May 18, 2010 at 10:47 am
There are big problems with the whole "Paul" scenario, too. There is little in the way of historical markers in Paul but here 1 Corinthians 11 32-33
Quote:32
At Damascus, the governor under King Aretas guarded the city of Damascus, in order to seize me,
33
but I was lowered in a basket through a window in the wall and escaped his hands.
Damascus was ruled by King Aretas III of Nabatea in the time period of 84-64
BC. The political situation in Judaea in the beginning of the ist century BC was one of constant turmoil with various claimants to the throne jockeying for position. Even the arrival of Pompey the Great and his legions in 64 did not stop the turmoil but it did establish Roman rule over Damascus for the next few centuries.
Xtians attempt to create their own reality by assigning Damascus to Aretas IV who died in 40 AD but this is silly for a number of reasons.
1. It is asserted that Damascus was "given" to Aretas IV by Caligula in some sort of "settlement" of the east. Yet, all that Caligula did was remove Herod Antipas as king of Galilee and Perea and assign those territories, along with Judaea, to Herod Agrippa, his boyhood friend.
2. Anyone who ever looked at a map will see that Damascus is far to the north of Nabatea. There would be no way that Aretas IV could govern the region as he would be separated by Roman territory. It would be like the US giving Mexico back the state of Utah and then saying, "good luck getting there because we're keeping Arizona and New Mexico!"
3. Josephus reports that in the aftermath of the attack by Jewish rebels on Cestius Gallus' legion in 66 the citizens of Damascus rose up and massacred the Jews living there. Certainly seems as if the good citizens of Damascus considered themselves "Romans."

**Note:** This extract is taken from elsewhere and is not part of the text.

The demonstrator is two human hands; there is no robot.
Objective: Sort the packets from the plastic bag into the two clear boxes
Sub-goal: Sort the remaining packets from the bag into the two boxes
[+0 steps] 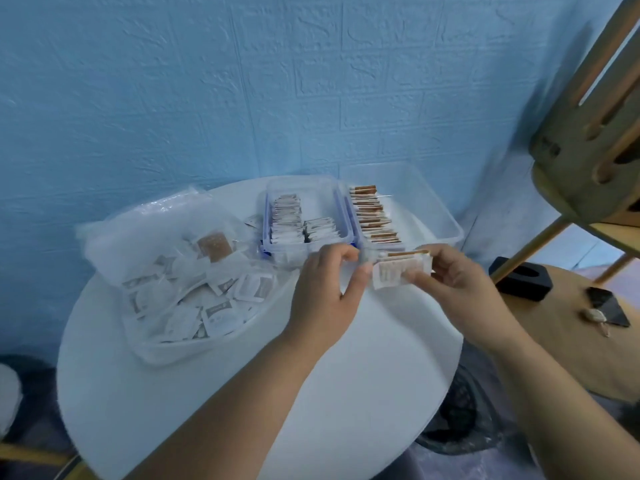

4. No Greco-Roman writer gives the slightest hint that the city was conveyed to another power.
5. Josephus recounts that Aretas IV was actually an enemy of Rome c 35/36 AD. He attacked Antipas kingdom and ended up fleeing from the army of the Roman Governor of Syria, Lucius Vitellius on the direct orders of Tiberius. The only thing that saved him was Tiberius' death in 37 which Vitellius decided canceled his mission.
6. Damascus was the western terminus of the silk road. It was, arguably, the most important overland commercial spot in the empire. The Romans did not become a great empire by giving away such lucrative pieces of real estate.
So, if "Paul" (or whoever) was writing about a first century BC political reality in one of his so-called authentic epistles, what does this say about JC? Note that none of this considers other problems with "Paul" in the first century AD such as the whole issue of Corinth itself.